WHAT YOU ARE ASKED TO DO —
Nothing but the lines from the top of the following entries through the line with "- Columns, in" should be printed, exactly as they are.

Dataset records:

------

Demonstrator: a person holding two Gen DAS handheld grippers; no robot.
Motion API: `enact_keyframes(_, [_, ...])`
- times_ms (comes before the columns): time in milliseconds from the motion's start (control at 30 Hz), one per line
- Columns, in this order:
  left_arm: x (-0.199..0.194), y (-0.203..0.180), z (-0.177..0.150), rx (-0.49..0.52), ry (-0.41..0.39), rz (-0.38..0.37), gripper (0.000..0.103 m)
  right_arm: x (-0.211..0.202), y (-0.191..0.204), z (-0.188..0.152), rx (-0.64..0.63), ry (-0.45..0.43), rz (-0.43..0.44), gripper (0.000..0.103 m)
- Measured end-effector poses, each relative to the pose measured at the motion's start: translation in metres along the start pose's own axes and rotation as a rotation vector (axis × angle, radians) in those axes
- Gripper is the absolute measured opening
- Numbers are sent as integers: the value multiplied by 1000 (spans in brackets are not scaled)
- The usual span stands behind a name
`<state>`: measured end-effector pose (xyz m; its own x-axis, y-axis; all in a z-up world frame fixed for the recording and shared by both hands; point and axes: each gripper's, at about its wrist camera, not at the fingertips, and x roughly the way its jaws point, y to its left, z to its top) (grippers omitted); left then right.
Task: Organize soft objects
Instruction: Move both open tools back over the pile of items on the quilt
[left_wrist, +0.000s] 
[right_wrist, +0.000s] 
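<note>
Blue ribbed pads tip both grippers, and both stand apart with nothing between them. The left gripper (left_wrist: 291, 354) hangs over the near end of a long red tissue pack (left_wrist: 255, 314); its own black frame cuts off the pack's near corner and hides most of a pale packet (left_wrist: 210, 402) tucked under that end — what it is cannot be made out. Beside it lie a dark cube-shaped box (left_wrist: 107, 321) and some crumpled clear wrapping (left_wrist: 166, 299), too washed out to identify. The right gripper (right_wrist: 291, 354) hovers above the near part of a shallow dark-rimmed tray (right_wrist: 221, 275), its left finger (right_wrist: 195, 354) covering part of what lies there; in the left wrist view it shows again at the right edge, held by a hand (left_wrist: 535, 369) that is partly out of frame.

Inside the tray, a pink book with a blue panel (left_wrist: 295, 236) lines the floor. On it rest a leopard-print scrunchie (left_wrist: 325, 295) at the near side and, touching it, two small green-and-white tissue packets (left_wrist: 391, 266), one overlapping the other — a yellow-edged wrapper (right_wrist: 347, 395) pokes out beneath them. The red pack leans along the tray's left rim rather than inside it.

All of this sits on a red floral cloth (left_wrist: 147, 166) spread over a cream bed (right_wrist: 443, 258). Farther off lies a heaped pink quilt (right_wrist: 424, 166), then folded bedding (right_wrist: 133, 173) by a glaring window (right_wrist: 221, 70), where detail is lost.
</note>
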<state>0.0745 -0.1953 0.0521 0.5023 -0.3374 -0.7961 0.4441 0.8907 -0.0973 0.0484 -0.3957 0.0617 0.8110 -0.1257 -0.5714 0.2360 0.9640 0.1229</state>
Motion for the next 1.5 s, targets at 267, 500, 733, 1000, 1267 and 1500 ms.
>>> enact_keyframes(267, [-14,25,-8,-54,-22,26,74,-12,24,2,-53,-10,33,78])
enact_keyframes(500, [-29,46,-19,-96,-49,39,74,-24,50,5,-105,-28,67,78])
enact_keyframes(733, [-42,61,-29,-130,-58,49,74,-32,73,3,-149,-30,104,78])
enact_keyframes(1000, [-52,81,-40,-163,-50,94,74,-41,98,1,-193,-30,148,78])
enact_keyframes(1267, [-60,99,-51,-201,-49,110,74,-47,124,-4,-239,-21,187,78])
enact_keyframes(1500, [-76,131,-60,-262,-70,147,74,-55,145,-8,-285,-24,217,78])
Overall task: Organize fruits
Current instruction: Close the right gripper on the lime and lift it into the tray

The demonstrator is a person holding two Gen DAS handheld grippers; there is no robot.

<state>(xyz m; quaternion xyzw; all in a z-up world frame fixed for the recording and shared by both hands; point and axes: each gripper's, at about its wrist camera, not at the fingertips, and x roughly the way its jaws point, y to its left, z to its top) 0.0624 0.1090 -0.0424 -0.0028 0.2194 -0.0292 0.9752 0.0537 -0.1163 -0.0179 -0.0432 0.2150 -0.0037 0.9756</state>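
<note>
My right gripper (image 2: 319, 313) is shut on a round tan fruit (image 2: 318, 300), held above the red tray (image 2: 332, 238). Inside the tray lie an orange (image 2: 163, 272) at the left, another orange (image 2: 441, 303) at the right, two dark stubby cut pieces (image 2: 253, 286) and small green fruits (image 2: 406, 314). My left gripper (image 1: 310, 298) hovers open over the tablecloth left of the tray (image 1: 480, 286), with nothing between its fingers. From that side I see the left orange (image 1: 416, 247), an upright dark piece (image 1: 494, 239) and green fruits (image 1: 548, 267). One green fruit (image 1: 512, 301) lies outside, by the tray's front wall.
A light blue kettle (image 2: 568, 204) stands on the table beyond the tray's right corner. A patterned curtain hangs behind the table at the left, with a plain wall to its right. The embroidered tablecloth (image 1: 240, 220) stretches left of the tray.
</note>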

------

WRITTEN SOLUTION —
Demonstrator: a person holding two Gen DAS handheld grippers; no robot.
Motion API: `enact_keyframes(_, [_, ...])`
- times_ms (comes before the columns): time in milliseconds from the motion's start (control at 30 Hz), one per line
- Columns, in this order:

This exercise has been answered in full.